Something that I thought was a prank but turned out it wasn’t…
At a previous job in a warehouse, I had a collection of rubber mice, snakes, cockroaches, etc in my desk. The rubber cockroaches were pretty big, about two or three inches long. One day I came back from lunch and saw this big-ass cockroach on the wall. I assumed someone had taken one of my rubber cockroaches and taped it to the wall. I was just about to reach out and grab it when I realized it was actually a real cockroach! :eek:
Just FYI, depending ojn how you do this, be careful. The phones at my workplace are Nortel Networks display phones, retailing at about 600 bucks a pop. You do NOT want the telecom guys seeing you put shaving cream on the phones, beleive me.
Wander your work site and look for people who have left their computers on but not secured, i.e. a screensaver without a password.
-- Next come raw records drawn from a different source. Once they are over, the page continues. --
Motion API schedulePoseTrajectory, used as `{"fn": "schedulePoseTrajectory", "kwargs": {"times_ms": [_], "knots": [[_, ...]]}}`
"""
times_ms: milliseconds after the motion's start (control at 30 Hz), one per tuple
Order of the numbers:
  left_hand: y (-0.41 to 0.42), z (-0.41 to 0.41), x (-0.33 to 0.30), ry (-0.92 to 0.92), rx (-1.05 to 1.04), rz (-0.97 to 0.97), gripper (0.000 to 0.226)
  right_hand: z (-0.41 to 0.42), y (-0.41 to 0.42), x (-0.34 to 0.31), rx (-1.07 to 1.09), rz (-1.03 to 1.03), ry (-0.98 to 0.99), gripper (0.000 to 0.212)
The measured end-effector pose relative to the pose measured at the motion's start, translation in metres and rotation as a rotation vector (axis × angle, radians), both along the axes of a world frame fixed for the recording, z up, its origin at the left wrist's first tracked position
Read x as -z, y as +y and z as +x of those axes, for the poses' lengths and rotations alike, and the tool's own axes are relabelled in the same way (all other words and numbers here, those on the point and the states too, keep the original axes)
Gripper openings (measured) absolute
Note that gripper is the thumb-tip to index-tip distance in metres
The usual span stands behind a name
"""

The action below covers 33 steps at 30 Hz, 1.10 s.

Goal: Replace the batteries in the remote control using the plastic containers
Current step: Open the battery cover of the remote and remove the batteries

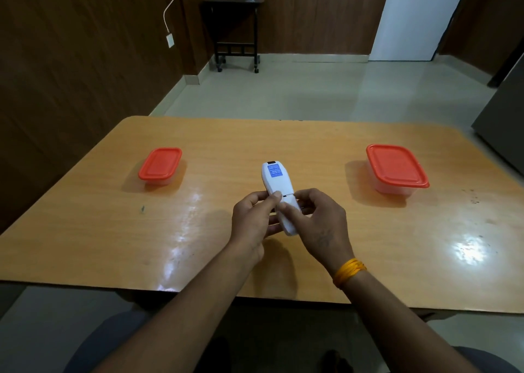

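A white remote control (276, 184) with a blue label on its back is held face down above the middle of the wooden table (226, 151). My left hand (252, 217) grips its lower half from the left, thumb pressed on the battery cover. My right hand (320, 219) holds the same end from the right, fingers curled round it. The battery cover looks closed. Two clear plastic containers with red lids stand closed on the table: a smaller container (160, 164) at the left and a larger container (395, 168) at the right. No batteries are visible.
The table's near edge runs just below my forearms. A dark side table (236, 29) with a small white pot stands against the far wall. A grey cabinet (504, 123) is beside the table's right end. Tiled floor lies beyond the table.
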State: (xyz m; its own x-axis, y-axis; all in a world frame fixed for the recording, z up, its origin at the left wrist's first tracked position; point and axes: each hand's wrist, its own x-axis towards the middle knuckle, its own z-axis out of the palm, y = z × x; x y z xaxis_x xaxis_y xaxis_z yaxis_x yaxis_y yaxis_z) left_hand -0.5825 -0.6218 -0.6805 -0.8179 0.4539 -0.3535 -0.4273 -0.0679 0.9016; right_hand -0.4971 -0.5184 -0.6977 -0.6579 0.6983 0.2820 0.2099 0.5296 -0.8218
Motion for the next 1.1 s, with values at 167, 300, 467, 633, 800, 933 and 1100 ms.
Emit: {"fn": "schedulePoseTrajectory", "kwargs": {"times_ms": [167,300,467,633,800,933,1100], "knots": [[0.000,0.000,0.002,0.018,-0.031,-0.028,0.024,-0.001,-0.008,0.006,0.008,0.180,-0.090,0.055],[0.000,-0.003,0.002,0.048,-0.024,-0.039,0.023,-0.001,-0.007,0.008,0.004,0.192,-0.027,0.048],[-0.003,-0.006,0.000,0.059,-0.029,-0.044,0.014,-0.001,-0.009,0.005,-0.038,0.104,-0.021,0.046],[-0.005,-0.014,0.002,0.035,-0.047,-0.070,0.011,0.000,-0.004,0.000,-0.034,-0.103,0.003,0.029],[-0.008,-0.020,0.003,-0.016,-0.035,-0.070,0.007,0.001,0.015,0.005,0.105,0.016,-0.093,0.043],[-0.007,-0.018,0.006,-0.030,-0.023,-0.080,0.009,0.002,0.028,0.020,0.151,0.211,-0.282,0.049],[-0.007,-0.020,0.008,-0.024,-0.015,-0.096,0.010,0.004,0.030,0.029,0.130,0.325,-0.410,0.045]]}}
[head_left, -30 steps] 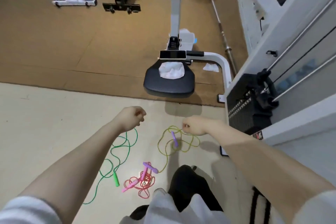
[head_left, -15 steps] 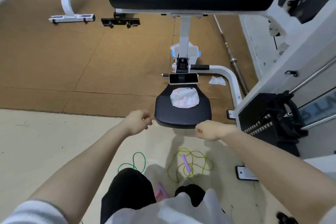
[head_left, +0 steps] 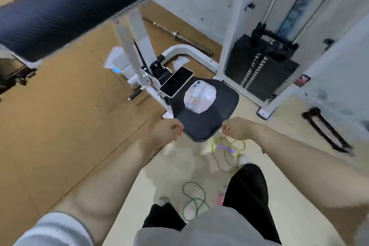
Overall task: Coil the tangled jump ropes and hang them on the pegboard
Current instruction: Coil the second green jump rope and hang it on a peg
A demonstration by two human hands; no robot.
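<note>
Below, itemised: yellow-green rope (head_left: 227, 153) lay heaped on the floor just beneath my right hand (head_left: 238, 128), green rope (head_left: 194, 198) well back toward my legs, nearer neither fist; left hand (head_left: 166, 131) curled too, contents not discernible for either.

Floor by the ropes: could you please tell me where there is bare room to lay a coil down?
Free: the brown mat left of the seat, and the pale strip between mat edge and green rope. Crowded: the seat, with phone and white bundle, and the floor by it, where the yellow rope sprawls.
</note>
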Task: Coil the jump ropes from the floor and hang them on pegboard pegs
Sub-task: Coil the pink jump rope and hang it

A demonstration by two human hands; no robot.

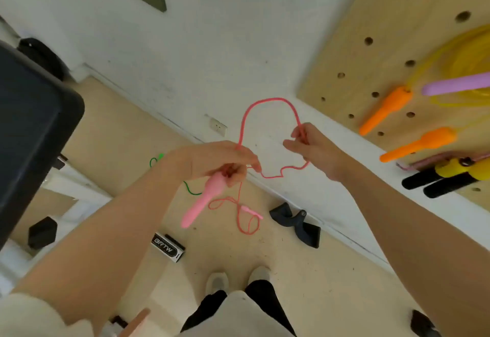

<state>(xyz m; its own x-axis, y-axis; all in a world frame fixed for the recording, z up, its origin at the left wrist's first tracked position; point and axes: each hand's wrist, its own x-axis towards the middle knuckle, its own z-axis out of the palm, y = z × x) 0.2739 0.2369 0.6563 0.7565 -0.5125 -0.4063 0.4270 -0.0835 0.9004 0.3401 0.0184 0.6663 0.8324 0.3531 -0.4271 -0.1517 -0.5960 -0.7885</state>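
Observation:
My left hand [225,161] grips a pink jump rope handle [204,199] that points down and left, together with the pink cord [267,99]. The cord arcs up in a loop to my right hand [310,145], which pinches it between thumb and fingers. More cord hangs from my left hand to the floor, where the second pink handle [250,210] lies among loose loops. A wooden pegboard [371,53] on the right carries a coiled yellow rope [466,58] with orange handles [387,110]. A green rope [156,160] lies on the floor behind my left wrist.
A purple handle [456,86] and black handles [440,181] with a yellow part hang on the pegboard. On the floor lie a dark strap [297,222] and a black-and-white box [167,248]. A dark bin [31,130] stands at the left. My feet [238,278] are below.

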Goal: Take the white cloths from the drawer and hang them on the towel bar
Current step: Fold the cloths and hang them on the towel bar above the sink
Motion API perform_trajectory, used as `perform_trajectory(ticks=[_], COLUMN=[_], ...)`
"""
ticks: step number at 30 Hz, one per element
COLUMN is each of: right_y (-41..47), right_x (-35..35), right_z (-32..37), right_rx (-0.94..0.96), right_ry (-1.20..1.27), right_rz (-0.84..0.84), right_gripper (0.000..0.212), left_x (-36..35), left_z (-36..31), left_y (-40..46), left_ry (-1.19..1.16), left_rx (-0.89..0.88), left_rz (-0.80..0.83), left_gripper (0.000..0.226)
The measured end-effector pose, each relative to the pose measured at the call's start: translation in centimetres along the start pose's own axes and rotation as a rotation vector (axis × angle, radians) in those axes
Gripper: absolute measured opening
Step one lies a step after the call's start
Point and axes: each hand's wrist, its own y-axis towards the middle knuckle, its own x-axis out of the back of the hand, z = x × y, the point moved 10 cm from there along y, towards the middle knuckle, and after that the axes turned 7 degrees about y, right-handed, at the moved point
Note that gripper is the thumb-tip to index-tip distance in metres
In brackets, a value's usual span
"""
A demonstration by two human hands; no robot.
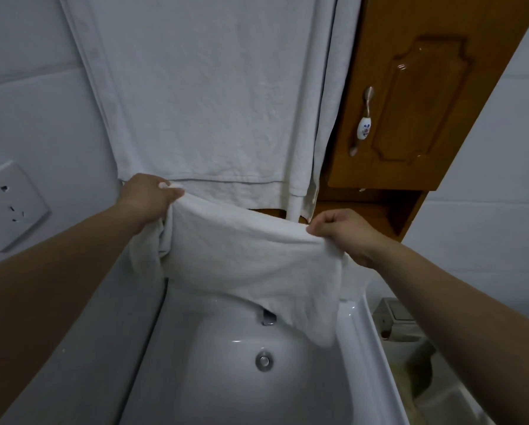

Help them by adding a password.
Alternatively, you could fire up their email client (Outlook, Lotus Notes, whatever) and send an all-users broadcast message: “I don’t secure my workstation when I leave!” For added hijinks, see if your mail client will schedule delivery of the message for a particular time, so it gets sent out while you’re not actually there.
(Somebody did that to my own manager maybe six months ago. Not me. Heh.)
And speaking of finding an unlocked workstation, I understand there are lots of Internet groups devoted to carnal relationships with farm animals…
One great side benefit of this is if you work in an Outlook shop, the default editor for e-mails is MS Word, so this will happen in the e-mail’s they try to send to the fuckin support dpeartment describing the fuckin problem they are having with the fuckin computer.